Rubber dam- Ace the basics
In the world of modern dentistry, the dentist has to be in control of the clinical situation and try to eliminate or minimize factors (or errors) in the ever demanding field of aesthetic dentistry to avoid failures.
The need to work under dry and controlled conditions has been a work standard for dentists since ages, whether it is endodontics, restorative dentistry or surgery. The diabolical fact of adhesive dentistry is based on control of the oral environment from oral fluids and soft tissues.
The various techniques used for placement of rubber dam are dependent on operator’s skill and preference but rules for selection of clamps, placement and also retraction of the soft tissues remain the same.
Considering that rubber dam placement techniques are varied there are some additional aids or methods of making the isolation complete by customizing the isolation according to the requirement of the elected procedure to be carried out.
Here are a few additional tweaks and tips for making your isolation more predictable and secure.
Re-position the clamp: (Fig:1- 4)
If the clamp placed is too deep and the rubber dam sheet is not completely hugging the tooth for a secure isolation you need to reposition the clamp for leak free isolation on the anchor tooth.
If such a clinical scenario arises then take the clamp forceps and open the jaws 2-3 mm to let the dam surround the tooth. Do this when the frame has already been applied. The rubber dam sheet under the tension helps to push it in the occlusal direction.
After opening the jaws of the clamp, the rubber dam sheet will slide upwards and when it does surround the tooth completely, reposition if needed and then release the jaws into a secure position.
Inversion of the rubber dam sheet: (Fig: 5 - 7)
This step is crucial in obtaining a secure seal around the teeth, especially in multiple teeth isolation.
The process involves in inverting the rubber dam sheet inwards with a flat instrument or an explorer carefully to seal the area around the tooth from seepage of oral fluids into the isolated area.

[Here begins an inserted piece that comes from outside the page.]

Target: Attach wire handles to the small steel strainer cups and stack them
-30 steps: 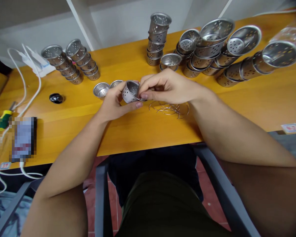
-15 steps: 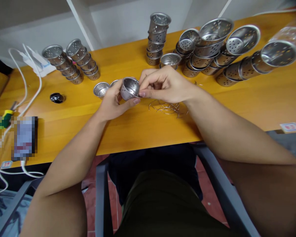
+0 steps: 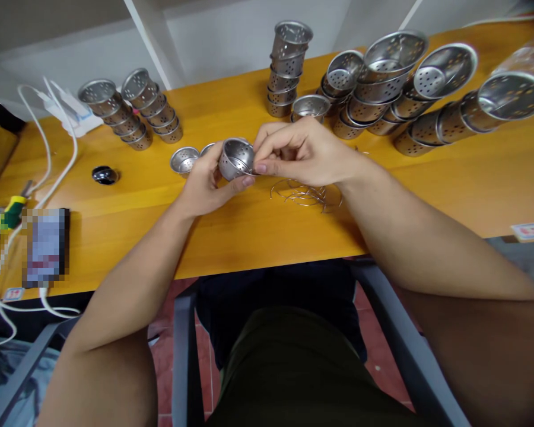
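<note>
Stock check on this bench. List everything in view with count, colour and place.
held cup: one, silver, perforated, in left hand
loose cups: two, silver, table, left of held cup
leaning stacks: two, silver, far left
upright stack: one, silver, back centre
single cup: one, silver, beside upright stack
toppled stacks: several, silver, back right
wire loops: pile, silver, beside right wrist
knob: one, black, left
power strip: one, white, far left
screwdriver: one, green-yellow, left edge
table: one, orange wood
left hand: grips held cup
right hand: pinches its rim

Forearms (image 3: 151,267) bare behind left grip (image 3: 204,184) and right grip (image 3: 302,151); below them a dark olive top (image 3: 293,367) and dark navy lap cloth (image 3: 267,290).
</note>
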Available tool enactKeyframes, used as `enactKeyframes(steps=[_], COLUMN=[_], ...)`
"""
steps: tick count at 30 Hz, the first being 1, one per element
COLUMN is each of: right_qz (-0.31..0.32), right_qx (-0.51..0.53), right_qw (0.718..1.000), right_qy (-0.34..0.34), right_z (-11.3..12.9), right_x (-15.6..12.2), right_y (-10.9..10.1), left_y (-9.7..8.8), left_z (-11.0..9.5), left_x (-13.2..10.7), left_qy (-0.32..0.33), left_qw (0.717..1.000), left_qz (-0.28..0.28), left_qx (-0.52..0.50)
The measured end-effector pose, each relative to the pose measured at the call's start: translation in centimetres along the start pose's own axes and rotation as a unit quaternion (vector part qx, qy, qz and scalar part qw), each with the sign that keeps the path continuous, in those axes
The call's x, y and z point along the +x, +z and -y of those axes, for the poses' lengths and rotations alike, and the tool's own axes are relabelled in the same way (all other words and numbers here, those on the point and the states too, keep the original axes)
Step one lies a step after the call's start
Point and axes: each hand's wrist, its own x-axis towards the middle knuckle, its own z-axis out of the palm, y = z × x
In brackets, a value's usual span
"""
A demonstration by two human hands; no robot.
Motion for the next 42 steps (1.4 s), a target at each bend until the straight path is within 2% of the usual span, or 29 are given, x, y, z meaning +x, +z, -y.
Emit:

The rubber dam is gently folded inwards towards the soft tissue with an instrument. Be careful not to go too deep as it will injure the underlying soft tissue and cause unwanted bleeding. The inversion of the rubber dam sheet helps in keeping the saliva, blood and GCF (Gingival Crevicular Fluid) at bay in the isolated area.

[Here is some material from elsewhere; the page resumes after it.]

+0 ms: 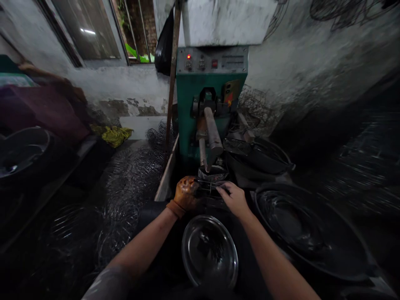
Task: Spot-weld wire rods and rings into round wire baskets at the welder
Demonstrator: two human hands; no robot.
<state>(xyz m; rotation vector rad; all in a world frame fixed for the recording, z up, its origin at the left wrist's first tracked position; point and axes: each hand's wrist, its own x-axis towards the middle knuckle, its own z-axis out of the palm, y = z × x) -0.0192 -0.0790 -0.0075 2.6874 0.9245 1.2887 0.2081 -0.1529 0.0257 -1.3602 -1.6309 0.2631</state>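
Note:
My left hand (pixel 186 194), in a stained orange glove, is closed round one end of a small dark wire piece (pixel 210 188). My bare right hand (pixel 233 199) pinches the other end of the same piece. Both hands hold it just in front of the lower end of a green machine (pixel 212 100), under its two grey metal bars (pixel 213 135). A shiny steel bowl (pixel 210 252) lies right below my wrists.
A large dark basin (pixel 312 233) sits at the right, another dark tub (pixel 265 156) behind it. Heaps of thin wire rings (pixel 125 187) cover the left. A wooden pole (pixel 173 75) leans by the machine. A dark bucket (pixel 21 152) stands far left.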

Floss ligatures / ties: (Fig: 8-10)
There are various methods of creating ligatures/ties with a floss. The purpose of this technique is to retract/displace the rubber dam sheet more apically to aid in greater retraction of the soft tissue and visibility of the tooth.

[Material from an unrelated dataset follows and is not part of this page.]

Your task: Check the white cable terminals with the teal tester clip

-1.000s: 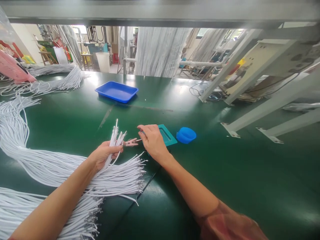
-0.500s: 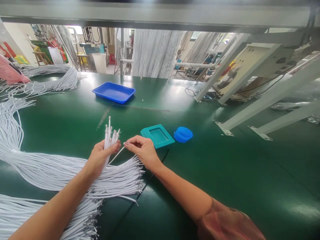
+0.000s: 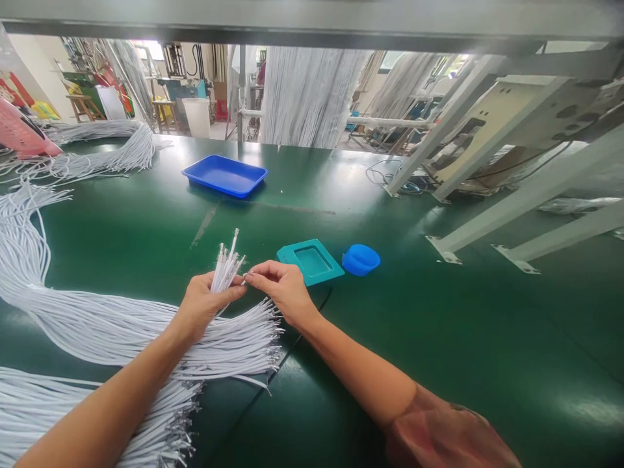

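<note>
"Head view, biggest first: what is there?"

"Green counter [image 3: 453,364], and along its left side a long bundle of white cords [image 3: 117,322], the near ends fanned out."

"How would that bundle handle?"

"Limp and bendy, I'd judge. Each cord seems light, but together they probably carry some weight and would splay unless taken around the full thickness."

"Next down?"

"Teal tray [image 3: 319,263], lying on the counter, partly covered by the right hand [image 3: 290,296] from here."

"And the left hand [image 3: 199,302]?"

"Closed around a small bunch [image 3: 226,272] of cords, ends pointing up, above the fanned part of the bundle."

"What's the right one doing?"

"Thumb and forefinger are pinched on what looks like one cord end [image 3: 245,279], just beside the left thumb."

"Best hold?"

"For the bunch, a firm wrap below the tips [image 3: 236,232]; smooth cords may slip singly. For one cord, pinch just behind its tip, which looks stiffer and could fray."
</note>
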### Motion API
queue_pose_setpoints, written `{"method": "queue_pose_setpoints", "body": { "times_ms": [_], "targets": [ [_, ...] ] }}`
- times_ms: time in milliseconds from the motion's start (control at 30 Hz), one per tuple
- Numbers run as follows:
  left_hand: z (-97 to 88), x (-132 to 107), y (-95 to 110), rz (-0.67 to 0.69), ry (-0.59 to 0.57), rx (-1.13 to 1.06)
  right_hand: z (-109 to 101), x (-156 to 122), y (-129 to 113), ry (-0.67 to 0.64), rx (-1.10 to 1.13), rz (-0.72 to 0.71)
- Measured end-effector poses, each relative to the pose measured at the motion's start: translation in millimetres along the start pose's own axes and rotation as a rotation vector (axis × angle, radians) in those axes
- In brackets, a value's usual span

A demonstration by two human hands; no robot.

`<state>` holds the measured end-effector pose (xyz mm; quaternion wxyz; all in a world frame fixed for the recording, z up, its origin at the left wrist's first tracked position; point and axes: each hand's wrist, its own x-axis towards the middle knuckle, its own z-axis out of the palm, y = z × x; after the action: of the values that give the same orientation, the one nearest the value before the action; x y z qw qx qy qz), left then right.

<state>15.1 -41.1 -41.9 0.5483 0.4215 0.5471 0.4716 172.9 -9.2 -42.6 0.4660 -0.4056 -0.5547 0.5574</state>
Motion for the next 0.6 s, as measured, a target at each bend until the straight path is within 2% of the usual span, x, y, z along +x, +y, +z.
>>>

This method is particularly useful in Deep Class II, Class V, Anterior teeth isolated for veneers or crowns. It is also useful in inversion of the rubber dam sheet around the teeth.
Clamp on ceramic prosthesis: (Fig: 11,12)
It is not recommended to choose a ceramic prosthesis as anchor tooth to clamp, However, if the clinical scenario requires it to be clamped then it is recommended to use a dampener for the jaws since there is a high chance of damaging the prosthesis by chipping and scratching of the ceramic surface due to the tension on the jaws.
To deal with such scenarios the change in material of the clamp would be helpful in which case plastic clamps are used to clamp such teeth to eliminate the potential chance of damaging the underlying prosthesis.
Isolation of Class V or Cervical lesions in molars: (Fig:13)
It is quite a challenge when it comes to isolate Class V/ Cervical lesions in teeth. Some clinicians get away with a retraction cord isolation but the steps for bonding a composite restoration remain the same. It doesn’t depend on which area the defect lies. So, for a thorough isolation, rubber dam is a must which will eliminate potential contamination hazards.
A cervical lesion on a molar is tricky to isolate as most lesions do progress sub-gingivally. So apart from isolating the area with retraction cord to control the soft tissue, we can use double clamps like B4 (Brinker’s tissue retractors) to further retract the area apically.